WHAT TO PRODUCE:
Please give back, word for word, each line from the start of the entries through the one in which "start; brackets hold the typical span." is found.

Data extracted from a collection
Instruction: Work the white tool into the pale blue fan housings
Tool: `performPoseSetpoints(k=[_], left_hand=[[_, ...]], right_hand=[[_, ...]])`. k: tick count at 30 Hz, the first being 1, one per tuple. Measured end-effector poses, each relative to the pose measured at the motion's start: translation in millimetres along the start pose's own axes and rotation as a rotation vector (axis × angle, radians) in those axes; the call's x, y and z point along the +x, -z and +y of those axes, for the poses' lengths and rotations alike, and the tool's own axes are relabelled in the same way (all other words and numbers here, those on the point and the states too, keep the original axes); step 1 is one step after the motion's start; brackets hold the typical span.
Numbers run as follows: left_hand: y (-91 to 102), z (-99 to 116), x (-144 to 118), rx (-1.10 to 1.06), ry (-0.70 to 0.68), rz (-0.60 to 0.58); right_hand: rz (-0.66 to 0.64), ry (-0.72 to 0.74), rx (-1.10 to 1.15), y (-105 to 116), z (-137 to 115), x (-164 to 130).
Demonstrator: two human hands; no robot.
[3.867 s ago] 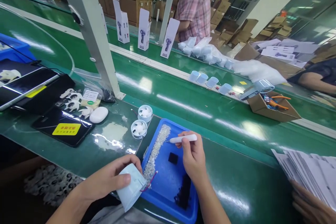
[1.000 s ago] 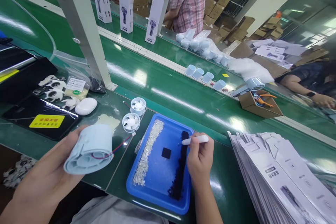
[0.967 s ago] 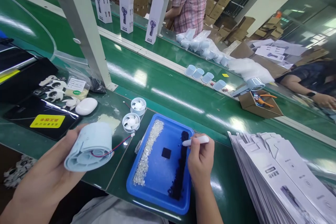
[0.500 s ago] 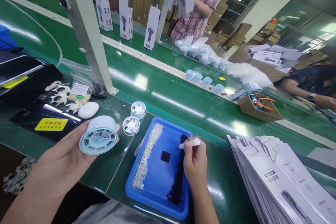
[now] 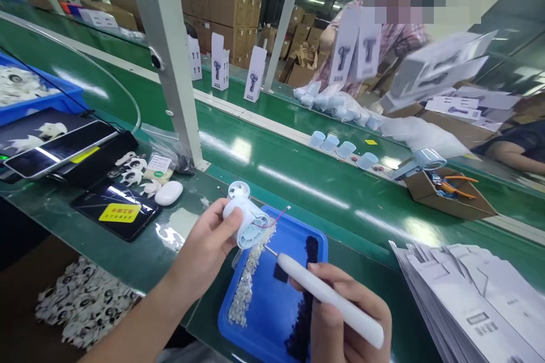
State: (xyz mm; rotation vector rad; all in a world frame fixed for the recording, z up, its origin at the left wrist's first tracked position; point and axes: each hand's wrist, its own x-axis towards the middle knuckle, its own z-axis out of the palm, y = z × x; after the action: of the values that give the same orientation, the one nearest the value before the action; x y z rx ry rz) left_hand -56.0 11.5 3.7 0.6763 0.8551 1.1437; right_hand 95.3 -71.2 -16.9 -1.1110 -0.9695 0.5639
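My left hand [image 5: 208, 238] grips a pale blue fan housing [image 5: 251, 226], tilted so its ribbed face looks towards the right. A thin wire with a small plug trails from the housing. In my right hand [image 5: 330, 326] is a white-handled tool [image 5: 327, 295] with a slim metal tip, which points at the housing but stays apart from it. Beneath both hands lies a blue tray [image 5: 223, 317], with clear small pieces [image 5: 240, 300] along its left side and black small pieces [image 5: 300, 326] along its right. A white fan [image 5: 238, 188] sits just behind the housing.
Left are a black phone-like slab [image 5: 128, 232], a white oval case [image 5: 169, 193] and a heap of white parts [image 5: 93, 300] lower down. Flat printed boxes [image 5: 464, 295] are stacked right. Beyond runs a green conveyor [image 5: 289, 159]; a person [image 5: 400, 39] stands across it.
My left hand has brought the fan housing rightwards over the tray and turned it. The tool has lifted from the black pieces, its tip now towards the housing. The view has shifted.
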Motion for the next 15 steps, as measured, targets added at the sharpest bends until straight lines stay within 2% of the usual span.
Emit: performPoseSetpoints(k=[4,12,15], left_hand=[[-8.1,-1.0,-5.0,0.038,-0.001,-0.041],[-15.3,-7.3,-10.9,0.084,0.028,-0.072],[-21.2,-5.3,-7.5,0.168,-0.018,-0.037]], right_hand=[[0.009,-0.047,0.019,-7.0,-14.6,1.5],[0.005,-0.010,0.075,-7.8,-5.3,2.3],[0.023,0.019,-0.104,-8.2,3.1,-1.5]])
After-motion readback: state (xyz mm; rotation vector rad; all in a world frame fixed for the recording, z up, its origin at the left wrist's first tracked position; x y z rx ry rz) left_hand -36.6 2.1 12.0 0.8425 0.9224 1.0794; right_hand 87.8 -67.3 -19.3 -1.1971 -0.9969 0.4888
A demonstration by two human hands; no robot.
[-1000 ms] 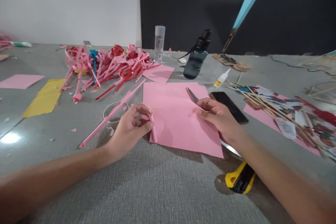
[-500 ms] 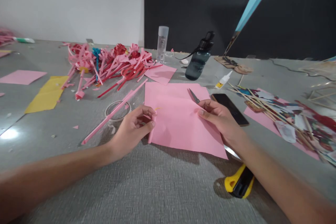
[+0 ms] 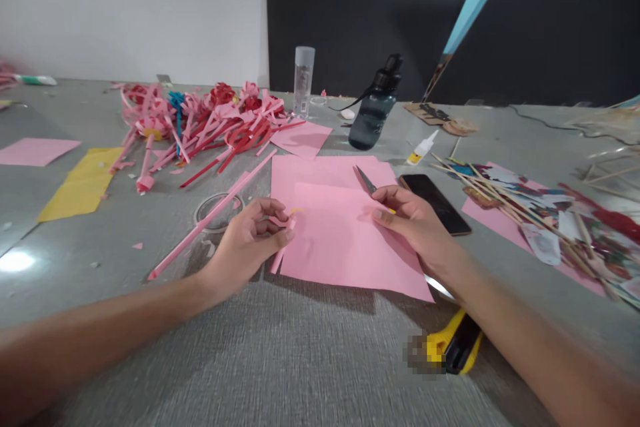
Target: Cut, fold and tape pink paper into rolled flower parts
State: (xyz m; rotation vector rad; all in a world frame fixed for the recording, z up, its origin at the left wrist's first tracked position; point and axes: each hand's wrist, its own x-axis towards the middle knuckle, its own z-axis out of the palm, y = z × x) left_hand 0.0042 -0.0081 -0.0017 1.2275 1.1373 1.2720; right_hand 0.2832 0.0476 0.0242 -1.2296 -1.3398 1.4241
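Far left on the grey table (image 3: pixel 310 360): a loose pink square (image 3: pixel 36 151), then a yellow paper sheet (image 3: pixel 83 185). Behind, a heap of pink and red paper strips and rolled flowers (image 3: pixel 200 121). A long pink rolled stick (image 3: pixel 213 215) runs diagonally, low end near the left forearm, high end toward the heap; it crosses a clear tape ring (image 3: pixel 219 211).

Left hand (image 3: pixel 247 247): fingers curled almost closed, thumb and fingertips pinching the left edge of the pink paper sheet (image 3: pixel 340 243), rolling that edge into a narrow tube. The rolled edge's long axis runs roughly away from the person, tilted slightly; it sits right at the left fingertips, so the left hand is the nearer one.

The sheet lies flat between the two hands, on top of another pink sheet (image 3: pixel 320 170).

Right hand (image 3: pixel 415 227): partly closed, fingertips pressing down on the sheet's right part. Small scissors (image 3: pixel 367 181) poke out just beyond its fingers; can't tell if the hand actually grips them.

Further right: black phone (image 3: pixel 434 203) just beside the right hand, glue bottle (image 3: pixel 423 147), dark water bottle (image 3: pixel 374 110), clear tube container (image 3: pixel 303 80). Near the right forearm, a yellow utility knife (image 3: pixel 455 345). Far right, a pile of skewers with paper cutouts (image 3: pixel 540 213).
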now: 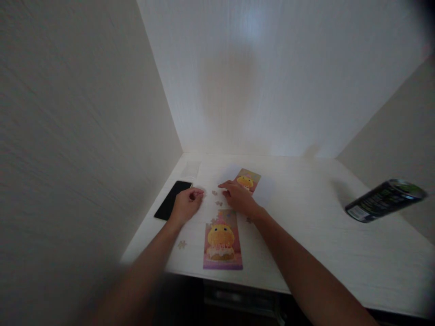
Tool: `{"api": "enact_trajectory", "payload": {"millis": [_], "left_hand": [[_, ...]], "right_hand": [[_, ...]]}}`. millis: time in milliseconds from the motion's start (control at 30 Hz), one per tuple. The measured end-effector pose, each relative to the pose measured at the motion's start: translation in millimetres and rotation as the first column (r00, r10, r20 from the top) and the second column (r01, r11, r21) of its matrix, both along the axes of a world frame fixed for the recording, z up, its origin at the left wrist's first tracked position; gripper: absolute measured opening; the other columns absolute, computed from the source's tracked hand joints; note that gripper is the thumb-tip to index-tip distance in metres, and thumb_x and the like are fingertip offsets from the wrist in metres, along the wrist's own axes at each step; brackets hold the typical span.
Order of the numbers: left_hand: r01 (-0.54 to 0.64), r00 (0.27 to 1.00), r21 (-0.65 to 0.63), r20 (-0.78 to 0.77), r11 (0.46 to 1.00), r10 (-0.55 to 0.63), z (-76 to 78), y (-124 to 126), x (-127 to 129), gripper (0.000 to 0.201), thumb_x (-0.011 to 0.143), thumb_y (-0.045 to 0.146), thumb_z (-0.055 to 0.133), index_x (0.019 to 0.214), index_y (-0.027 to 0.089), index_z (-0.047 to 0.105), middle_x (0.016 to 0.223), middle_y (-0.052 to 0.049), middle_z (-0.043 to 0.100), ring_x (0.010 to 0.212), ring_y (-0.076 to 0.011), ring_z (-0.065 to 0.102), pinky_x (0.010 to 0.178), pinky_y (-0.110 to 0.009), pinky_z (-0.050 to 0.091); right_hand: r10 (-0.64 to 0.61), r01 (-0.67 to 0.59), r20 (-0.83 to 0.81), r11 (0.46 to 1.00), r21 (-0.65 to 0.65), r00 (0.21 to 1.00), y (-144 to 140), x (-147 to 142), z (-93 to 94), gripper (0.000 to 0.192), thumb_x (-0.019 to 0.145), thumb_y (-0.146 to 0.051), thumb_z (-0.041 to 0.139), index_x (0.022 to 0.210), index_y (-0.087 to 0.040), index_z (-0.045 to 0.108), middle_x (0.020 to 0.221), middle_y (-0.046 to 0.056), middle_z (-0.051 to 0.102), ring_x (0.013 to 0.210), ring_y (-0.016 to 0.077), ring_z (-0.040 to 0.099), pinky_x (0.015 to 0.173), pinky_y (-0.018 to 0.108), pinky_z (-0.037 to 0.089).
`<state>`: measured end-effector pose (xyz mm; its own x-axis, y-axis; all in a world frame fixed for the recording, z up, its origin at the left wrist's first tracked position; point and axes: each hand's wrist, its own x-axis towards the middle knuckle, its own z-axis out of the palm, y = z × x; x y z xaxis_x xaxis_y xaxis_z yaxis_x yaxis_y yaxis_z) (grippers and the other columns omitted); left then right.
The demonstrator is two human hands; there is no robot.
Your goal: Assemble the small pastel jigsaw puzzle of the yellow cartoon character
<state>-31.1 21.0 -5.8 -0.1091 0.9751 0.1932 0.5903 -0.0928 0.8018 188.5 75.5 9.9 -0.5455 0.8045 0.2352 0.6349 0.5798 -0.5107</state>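
Note:
A jigsaw puzzle [220, 242] of a yellow cartoon figure on a cake lies near the table's front edge, its upper left edge ragged with gaps. My left hand [188, 203] is closed in a pinch beside the phone; what its fingertips hold, if anything, is too small to make out. Beyond the puzzle, my right hand [239, 197] has its index finger stretched out and thumb apart, near a loose puzzle piece [214, 193]. Another piece [219, 203] lies just above the puzzle. The matching picture card [247, 180] is partly covered by my right hand.
A black phone [171, 199] lies left, partly under my left hand. Behind it is a clear plastic bag [191, 169]. One loose piece [182, 244] lies at front left, another [249, 220] by my right forearm. A dark can [384, 200] stands far right. Walls enclose the table [302, 203].

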Motion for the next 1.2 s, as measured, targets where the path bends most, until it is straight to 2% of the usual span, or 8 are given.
{"api": "enact_trajectory", "payload": {"millis": [100, 233, 467, 600, 667, 767, 833, 1200], "left_hand": [[-0.023, 0.998, 0.014, 0.059, 1.0, 0.022, -2.7, -2.5, 1.8, 0.025, 0.083, 0.033, 0.061, 0.097, 0.015, 0.071, 0.073, -0.004, 0.069, 0.057, -0.0137, 0.061, 0.054, -0.024, 0.047], [-0.002, 0.991, 0.007, 0.131, 1.0, 0.001, -4.9, -3.5, 3.4, 0.026, 0.082, 0.032, 0.063, 0.099, 0.015, 0.071, 0.073, -0.004, 0.069, 0.061, -0.0149, 0.064, 0.057, -0.025, 0.05], [0.067, 0.97, -0.017, 0.233, 0.998, -0.061, -4.8, -4.1, 6.2, 0.027, 0.079, 0.036, 0.069, 0.096, 0.015, 0.073, 0.075, -0.005, 0.071, 0.064, -0.0149, 0.063, 0.058, -0.025, 0.051], [0.133, 0.944, -0.048, 0.309, 0.99, -0.112, -2.1, -6.7, 11.0, 0.029, 0.08, 0.039, 0.068, 0.096, 0.014, 0.071, 0.078, -0.007, 0.073, 0.066, -0.016, 0.066, 0.058, -0.026, 0.053], [0.165, 0.93, -0.058, 0.341, 0.985, -0.135, -0.5, -7.8, 13.7, 0.031, 0.078, 0.04, 0.07, 0.094, 0.014, 0.071, 0.078, -0.008, 0.073, 0.067, -0.0167, 0.067, 0.059, -0.027, 0.054], [0.193, 0.914, -0.065, 0.374, 0.979, -0.155, 2.7, -9.6, 16.9, 0.031, 0.076, 0.042, 0.072, 0.091, 0.014, 0.07, 0.078, -0.007, 0.073, 0.066, -0.0162, 0.067, 0.06, -0.027, 0.054], [0.202, 0.908, -0.069, 0.388, 0.977, -0.16, 5.5, -11.0, 18.3, 0.031, 0.076, 0.041, 0.072, 0.089, 0.014, 0.07, 0.078, -0.007, 0.073, 0.065, -0.0157, 0.066, 0.06, -0.027, 0.054], [0.209, 0.888, -0.087, 0.433, 0.974, -0.152, 9.8, -13.4, 16.5, 0.03, 0.075, 0.039, 0.074, 0.09, 0.014, 0.071, 0.077, -0.007, 0.073, 0.065, -0.0148, 0.065, 0.06, -0.027, 0.052]], "right_hand": [[0.112, -0.116, 0.072, 0.992, 0.052, 0.991, -0.9, -8.0, -5.6, 0.043, 0.088, -0.009, 0.049, 0.128, -0.02, 0.061, 0.128, 0.008, 0.064, 0.113, 0.0221, 0.055, 0.099, 0.037, 0.04], [0.199, -0.212, 0.163, 0.975, 0.069, 0.966, 0.2, -11.1, -5.8, 0.036, 0.087, -0.008, 0.05, 0.114, -0.022, 0.07, 0.117, 0.007, 0.068, 0.107, 0.0219, 0.056, 0.095, 0.035, 0.04], [0.121, -0.114, 0.073, 0.99, -0.086, 0.99, 1.5, -0.5, 3.1, 0.039, 0.083, -0.008, 0.054, 0.118, -0.018, 0.069, 0.107, 0.01, 0.067, 0.09, 0.0176, 0.061, 0.084, 0.029, 0.044], [0.083, -0.082, -0.005, 0.983, -0.166, 0.997, 3.1, 2.1, 5.6, 0.024, 0.082, -0.014, 0.061, 0.101, -0.018, 0.073, 0.094, 0.008, 0.07, 0.08, 0.0156, 0.062, 0.078, 0.029, 0.047], [0.066, -0.104, -0.139, 0.952, -0.288, 0.988, 2.2, -0.2, 3.5, 0.015, 0.083, -0.021, 0.063, 0.094, -0.016, 0.072, 0.087, 0.007, 0.071, 0.076, 0.0149, 0.063, 0.074, 0.028, 0.049], [-0.022, -0.177, -0.361, 0.843, -0.508, 0.932, -2.1, -7.6, -2.2, 0.016, 0.084, -0.03, 0.064, 0.088, -0.015, 0.067, 0.077, 0.005, 0.07, 0.07, 0.0136, 0.065, 0.067, 0.026, 0.051], [-0.068, -0.209, -0.426, 0.795, -0.57, 0.902, -5.3, -12.3, -5.2, 0.016, 0.083, -0.031, 0.065, 0.085, -0.015, 0.065, 0.073, 0.004, 0.068, 0.065, 0.0123, 0.063, 0.063, 0.025, 0.051], [0.036, -0.188, -0.311, 0.861, -0.473, 0.95, -3.3, -6.1, -1.4, 0.015, 0.082, -0.028, 0.062, 0.083, -0.014, 0.068, 0.072, 0.003, 0.067, 0.059, 0.009, 0.053, 0.055, 0.021, 0.041]]}}
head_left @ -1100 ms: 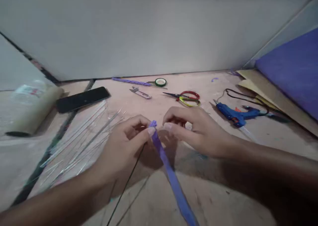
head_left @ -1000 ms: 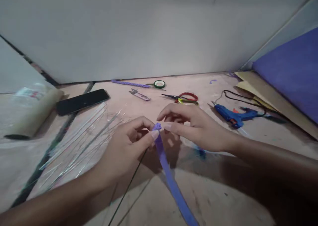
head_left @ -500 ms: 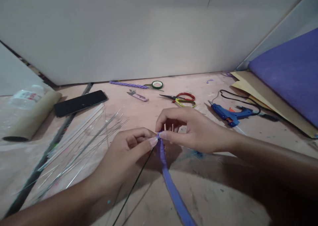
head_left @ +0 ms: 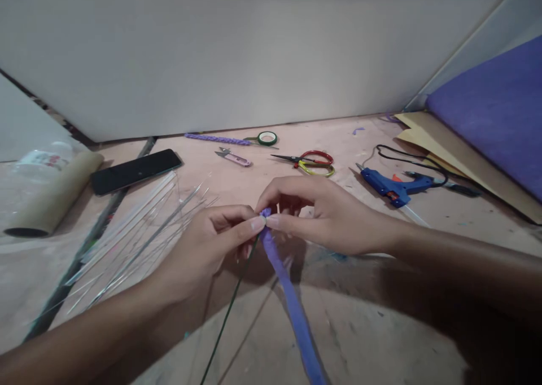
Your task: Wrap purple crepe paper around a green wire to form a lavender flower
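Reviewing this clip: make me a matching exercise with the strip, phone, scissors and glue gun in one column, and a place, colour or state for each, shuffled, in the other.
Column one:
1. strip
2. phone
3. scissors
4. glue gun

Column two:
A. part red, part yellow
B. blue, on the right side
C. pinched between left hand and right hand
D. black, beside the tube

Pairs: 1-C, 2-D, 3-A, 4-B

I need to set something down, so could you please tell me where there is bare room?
A small patch lies between scissors and glue gun; a larger, specked one in front, right of the purple strip. The left is crowded with smartphone, cardboard tube and thin sticks.
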Demonstrator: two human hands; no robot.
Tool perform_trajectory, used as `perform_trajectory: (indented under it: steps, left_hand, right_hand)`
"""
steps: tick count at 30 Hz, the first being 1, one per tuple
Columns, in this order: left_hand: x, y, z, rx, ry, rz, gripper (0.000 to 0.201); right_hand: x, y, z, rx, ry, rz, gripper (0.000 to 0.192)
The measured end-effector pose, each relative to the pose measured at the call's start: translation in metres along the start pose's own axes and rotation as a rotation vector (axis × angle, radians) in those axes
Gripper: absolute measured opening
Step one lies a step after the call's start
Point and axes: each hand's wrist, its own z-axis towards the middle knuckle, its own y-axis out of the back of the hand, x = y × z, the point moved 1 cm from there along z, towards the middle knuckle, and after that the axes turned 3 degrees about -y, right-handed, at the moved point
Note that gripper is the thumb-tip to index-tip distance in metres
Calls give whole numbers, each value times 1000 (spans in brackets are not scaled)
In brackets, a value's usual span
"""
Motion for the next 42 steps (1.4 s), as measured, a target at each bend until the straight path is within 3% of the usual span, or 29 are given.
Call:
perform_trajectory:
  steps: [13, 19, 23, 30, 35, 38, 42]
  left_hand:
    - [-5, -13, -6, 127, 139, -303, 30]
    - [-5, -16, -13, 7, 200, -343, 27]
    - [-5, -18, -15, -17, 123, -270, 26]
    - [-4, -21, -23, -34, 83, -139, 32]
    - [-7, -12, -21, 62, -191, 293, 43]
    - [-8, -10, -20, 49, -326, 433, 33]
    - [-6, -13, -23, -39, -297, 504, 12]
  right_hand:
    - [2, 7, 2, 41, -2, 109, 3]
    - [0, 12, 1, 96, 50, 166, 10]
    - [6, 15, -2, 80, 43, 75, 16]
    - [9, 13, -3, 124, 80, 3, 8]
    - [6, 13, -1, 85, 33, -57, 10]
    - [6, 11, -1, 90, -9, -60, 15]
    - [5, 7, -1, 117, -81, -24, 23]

EXPECTED ANSWER:
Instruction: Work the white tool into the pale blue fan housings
Tool: `performPoseSetpoints(k=[_], left_hand=[[_, ...]], right_hand=[[_, ...]])`. k: tick count at 30 Hz, the first being 1, one per tuple. Measured end-effector poses, each relative to the pose measured at the motion's start: translation in millimetres along the start pose's own axes and rotation as a rotation vector (axis × angle, radians) in those axes; the call's x, y and z point along the +x, -z and +y of those axes, for the poses' lengths and rotations alike, and the tool's own axes are relabelled in the same way (all other words and numbers here, those on the point and the states too, keep the original axes); step 1 is one step after the motion's start; brackets hold the typical span.

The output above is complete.